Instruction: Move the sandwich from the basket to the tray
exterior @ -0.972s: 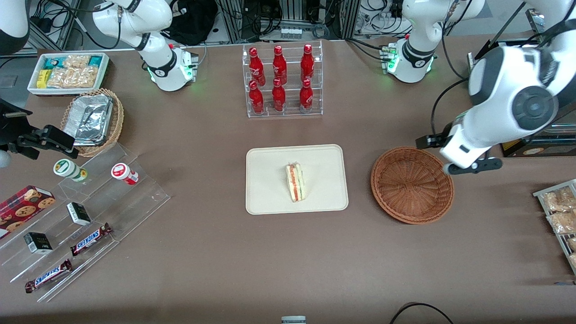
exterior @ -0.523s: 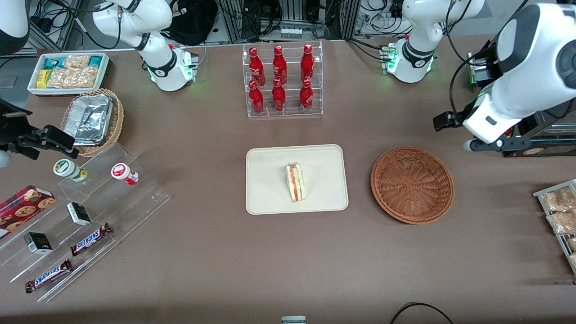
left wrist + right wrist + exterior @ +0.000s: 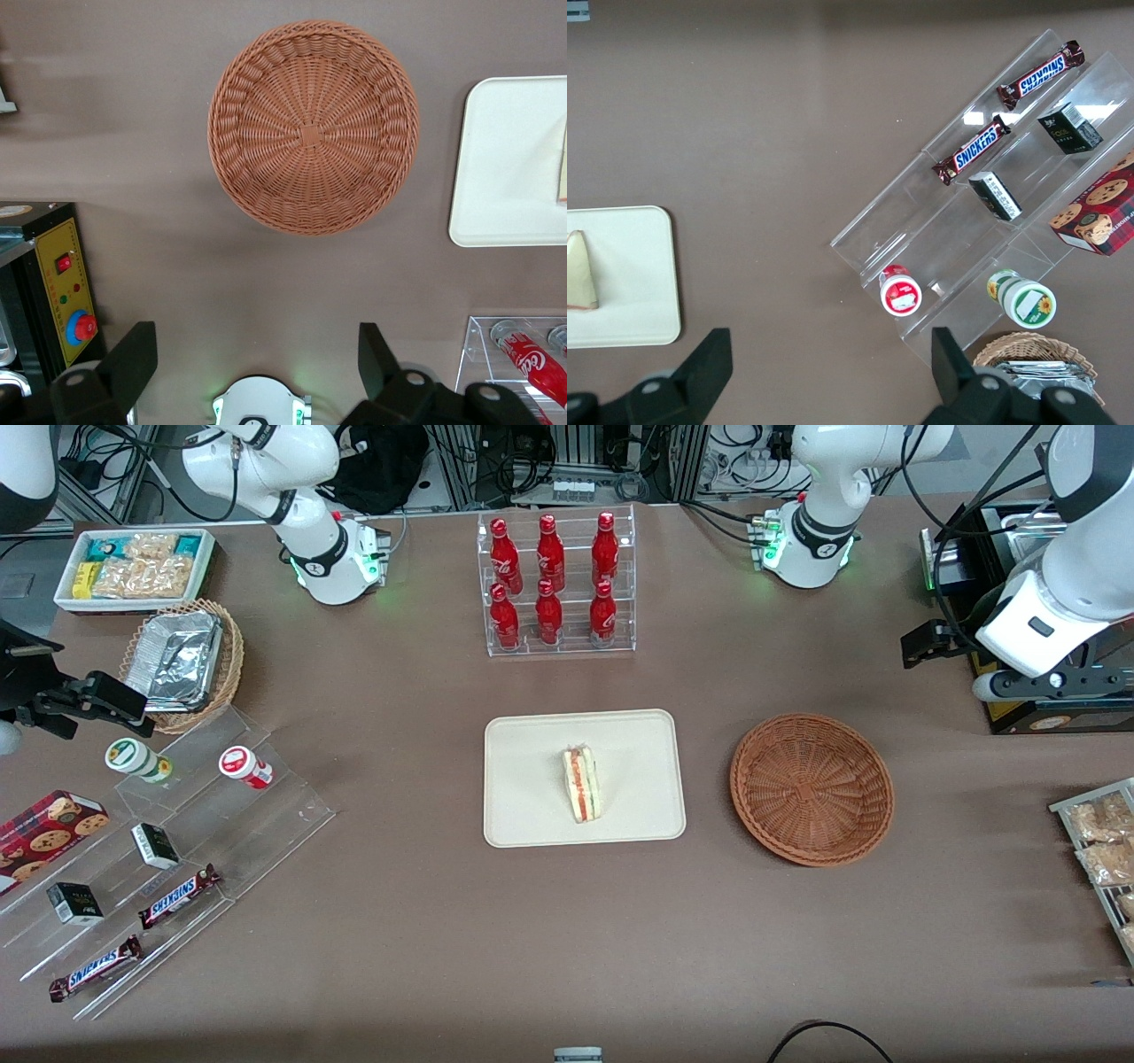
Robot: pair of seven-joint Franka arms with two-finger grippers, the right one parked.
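Sandwich [image 3: 581,783] lay on the tray [image 3: 532,815], basket [image 3: 811,788] beside it. Gripper [image 3: 252,363] hung high toward the working arm's end, fingers [image 3: 133,359] spread, holding nothing.

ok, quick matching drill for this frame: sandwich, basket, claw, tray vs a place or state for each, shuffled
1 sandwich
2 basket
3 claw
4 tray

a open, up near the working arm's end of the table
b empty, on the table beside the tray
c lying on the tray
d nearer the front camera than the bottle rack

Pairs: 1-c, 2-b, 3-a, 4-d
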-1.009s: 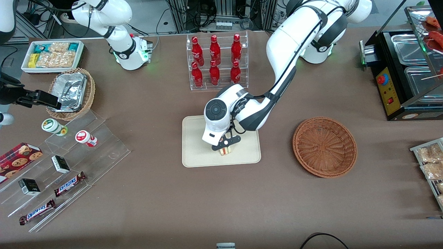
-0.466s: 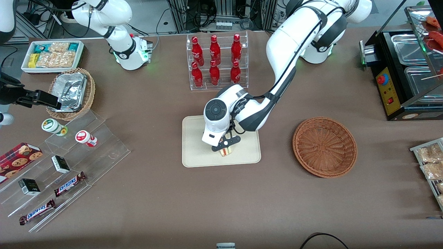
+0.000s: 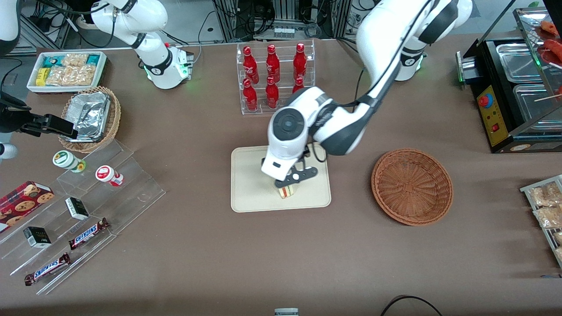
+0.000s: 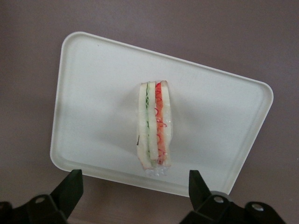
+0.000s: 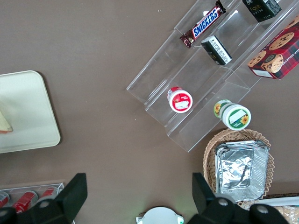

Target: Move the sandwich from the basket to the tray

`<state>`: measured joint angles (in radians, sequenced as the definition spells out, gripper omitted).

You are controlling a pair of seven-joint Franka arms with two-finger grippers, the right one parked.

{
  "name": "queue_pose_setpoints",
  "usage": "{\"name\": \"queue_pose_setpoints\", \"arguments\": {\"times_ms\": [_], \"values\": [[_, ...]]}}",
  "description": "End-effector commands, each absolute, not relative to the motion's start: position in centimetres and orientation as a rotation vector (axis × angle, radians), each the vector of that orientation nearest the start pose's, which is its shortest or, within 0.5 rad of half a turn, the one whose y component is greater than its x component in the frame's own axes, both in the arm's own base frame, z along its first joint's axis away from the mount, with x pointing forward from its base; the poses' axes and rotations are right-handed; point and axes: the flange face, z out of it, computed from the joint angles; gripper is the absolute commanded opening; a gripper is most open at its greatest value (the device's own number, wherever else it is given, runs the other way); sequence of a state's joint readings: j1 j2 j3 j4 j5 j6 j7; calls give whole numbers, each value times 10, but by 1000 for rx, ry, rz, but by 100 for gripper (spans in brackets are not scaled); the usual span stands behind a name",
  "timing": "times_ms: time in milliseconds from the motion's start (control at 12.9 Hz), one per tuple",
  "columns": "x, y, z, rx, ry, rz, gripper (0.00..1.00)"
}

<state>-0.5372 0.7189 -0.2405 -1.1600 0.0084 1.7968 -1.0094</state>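
Note:
The sandwich (image 3: 287,192) stands on its edge on the cream tray (image 3: 250,193), near the tray rim closest to the front camera. In the left wrist view the sandwich (image 4: 155,123) shows its green and red filling layers, with the tray (image 4: 93,93) under it. My left gripper (image 3: 295,177) hangs open just above the sandwich, touching nothing. Its two black fingertips (image 4: 71,183) stand wide apart, and the gripper (image 4: 134,176) holds nothing. The reddish-brown basket (image 3: 412,186) sits empty beside the tray, toward the working arm's end.
A clear rack of red bottles (image 3: 274,79) stands farther from the front camera than the tray. Acrylic steps with snacks (image 3: 88,197), a tan basket with foil (image 3: 90,118) and a white bin (image 3: 66,70) lie toward the parked arm's end. A black food warmer (image 3: 518,87) is at the working arm's end.
The left gripper has risen off the sandwich and the wrist has swung a little toward the working arm's end. The sandwich stays on the tray.

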Motion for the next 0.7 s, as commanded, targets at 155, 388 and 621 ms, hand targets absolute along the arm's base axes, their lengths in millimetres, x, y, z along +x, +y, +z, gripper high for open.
{"name": "queue_pose_setpoints", "arguments": {"times_ms": [155, 388, 621], "values": [[600, -385, 418, -3168, -72, 346, 100], [605, -316, 444, -3145, -43, 359, 100], [592, -268, 458, -3075, 21, 304, 100]]}}
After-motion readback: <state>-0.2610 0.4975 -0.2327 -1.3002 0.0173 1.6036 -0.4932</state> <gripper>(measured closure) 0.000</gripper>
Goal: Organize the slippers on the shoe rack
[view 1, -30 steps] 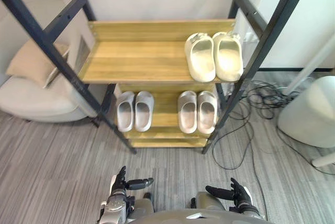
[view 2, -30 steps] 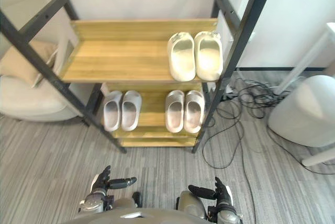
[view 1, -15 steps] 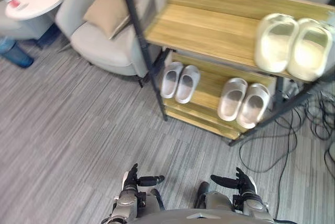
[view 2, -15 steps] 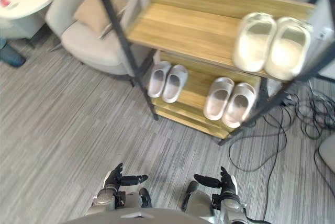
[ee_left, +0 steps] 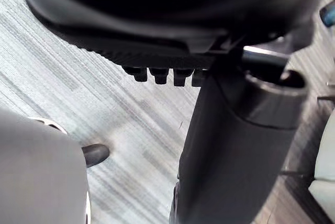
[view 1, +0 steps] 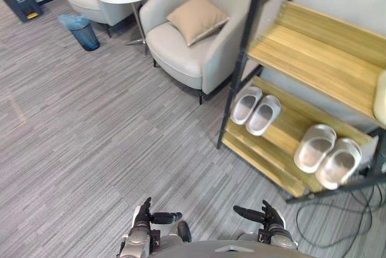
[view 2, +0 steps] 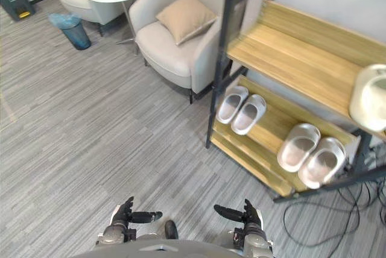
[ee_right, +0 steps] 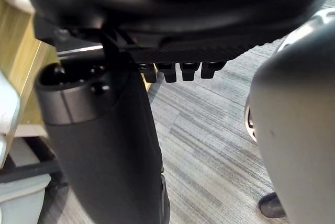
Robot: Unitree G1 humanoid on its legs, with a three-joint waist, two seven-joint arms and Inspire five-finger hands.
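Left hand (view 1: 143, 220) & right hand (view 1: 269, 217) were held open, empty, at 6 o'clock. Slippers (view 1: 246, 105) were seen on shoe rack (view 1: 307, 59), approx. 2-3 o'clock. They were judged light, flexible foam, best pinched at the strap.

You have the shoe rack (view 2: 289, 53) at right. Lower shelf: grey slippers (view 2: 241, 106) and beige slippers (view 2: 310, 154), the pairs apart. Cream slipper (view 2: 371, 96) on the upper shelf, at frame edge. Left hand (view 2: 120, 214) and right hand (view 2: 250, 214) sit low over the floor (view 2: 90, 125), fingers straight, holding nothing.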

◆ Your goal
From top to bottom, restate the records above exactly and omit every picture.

◆ Task solution
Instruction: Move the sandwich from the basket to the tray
exterior @ -0.972s: 
exterior @ -0.523s: 
left wrist + right wrist + exterior @ +0.000s: 
Robot: pair of seven-joint Franka arms with two-finger grippers, the right one parked.
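Sandwich [image 3: 581,783] lay on the tray [image 3: 532,815], basket [image 3: 811,788] beside it. Gripper [image 3: 252,363] hung high toward the working arm's end, fingers [image 3: 133,359] spread, holding nothing.

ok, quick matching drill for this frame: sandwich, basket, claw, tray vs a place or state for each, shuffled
1 sandwich
2 basket
3 claw
4 tray

a open, up near the working arm's end of the table
b empty, on the table beside the tray
c lying on the tray
d nearer the front camera than the bottle rack

Pairs: 1-c, 2-b, 3-a, 4-d
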-1.009s: 
-0.466s: 
+0.000s: 
+0.000s: 
+0.000s: 

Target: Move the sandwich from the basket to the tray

`<state>`: measured joint angles (in radians, sequenced as the definition spells out, gripper omitted).

You are controlling a pair of seven-joint Franka arms with two-finger grippers, the right one parked.

{
  "name": "queue_pose_setpoints",
  "usage": "{\"name\": \"queue_pose_setpoints\", \"arguments\": {\"times_ms\": [_], \"values\": [[_, ...]]}}",
  "description": "End-effector commands, each absolute, not relative to the motion's start: position in centimetres and orientation as a rotation vector (axis × angle, radians), each the vector of that orientation nearest the start pose's, which is its shortest or, within 0.5 rad of half a turn, the one whose y component is greater than its x component in the frame's own axes, both in the arm's own base frame, z along its first joint's axis away from the mount, with x pointing forward from its base; the poses' axes and rotations are right-handed; point and axes: the flange face, z out of it, computed from the joint angles; gripper is the absolute commanded opening; a gripper is most open at its greatest value (the device's own number, wherever else it is given, runs the other way); sequence of a state's joint readings: j1 j2 j3 j4 j5 j6 j7; calls give whole numbers, each value times 10, but by 1000 for rx, ry, rz, but by 100 for gripper (spans in brackets are not scaled); the usual span stands behind a name",
  "timing": "times_ms: time in milliseconds from the motion's start (control at 12.9 Hz), one per tuple",
  "columns": "x, y, z, rx, ry, rz, gripper (0.00..1.00)"
}

<state>-0.5372 0.7189 -0.2405 -1.1600 0.0084 1.7968 -1.0094</state>
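Note:
The sandwich (image 3: 287,192) stands on its edge on the cream tray (image 3: 250,193), near the tray rim closest to the front camera. In the left wrist view the sandwich (image 4: 155,123) shows its green and red filling layers, with the tray (image 4: 93,93) under it. My left gripper (image 3: 295,177) hangs open just above the sandwich, touching nothing. Its two black fingertips (image 4: 71,183) stand wide apart, and the gripper (image 4: 134,176) holds nothing. The reddish-brown basket (image 3: 412,186) sits empty beside the tray, toward the working arm's end.
A clear rack of red bottles (image 3: 274,79) stands farther from the front camera than the tray. Acrylic steps with snacks (image 3: 88,197), a tan basket with foil (image 3: 90,118) and a white bin (image 3: 66,70) lie toward the parked arm's end. A black food warmer (image 3: 518,87) is at the working arm's end.
The left gripper has risen off the sandwich and the wrist has swung a little toward the working arm's end. The sandwich stays on the tray.
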
Motion for the next 0.7 s, as commanded, targets at 155, 388 and 621 ms, hand targets absolute along the arm's base axes, their lengths in millimetres, x, y, z along +x, +y, +z, gripper high for open.
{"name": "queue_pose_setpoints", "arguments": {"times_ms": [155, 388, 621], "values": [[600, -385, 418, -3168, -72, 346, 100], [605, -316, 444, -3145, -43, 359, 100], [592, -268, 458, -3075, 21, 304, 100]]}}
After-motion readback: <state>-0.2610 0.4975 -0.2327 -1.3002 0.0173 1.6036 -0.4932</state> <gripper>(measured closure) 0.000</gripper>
Goal: Organize the slippers on the shoe rack
[view 1, -30 steps] 
[view 2, -30 steps] 
[view 1, -15 steps] 
[view 2, -15 steps] 
[ee_left, +0 steps] 
[view 1, +0 steps] 
[view 2, +0 steps] 
[ee_right, +0 steps] 
Robot: Unitree G1 humanoid on its legs, with a three-joint waist, two seven-joint arms and Inspire five-finger hands.
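Left hand (view 1: 143, 220) & right hand (view 1: 269, 217) were held open, empty, at 6 o'clock. Slippers (view 1: 246, 105) were seen on shoe rack (view 1: 307, 59), approx. 2-3 o'clock. They were judged light, flexible foam, best pinched at the strap.

You have the shoe rack (view 2: 289, 53) at right. Lower shelf: grey slippers (view 2: 241, 106) and beige slippers (view 2: 310, 154), the pairs apart. Cream slipper (view 2: 371, 96) on the upper shelf, at frame edge. Left hand (view 2: 120, 214) and right hand (view 2: 250, 214) sit low over the floor (view 2: 90, 125), fingers straight, holding nothing.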

This response is done.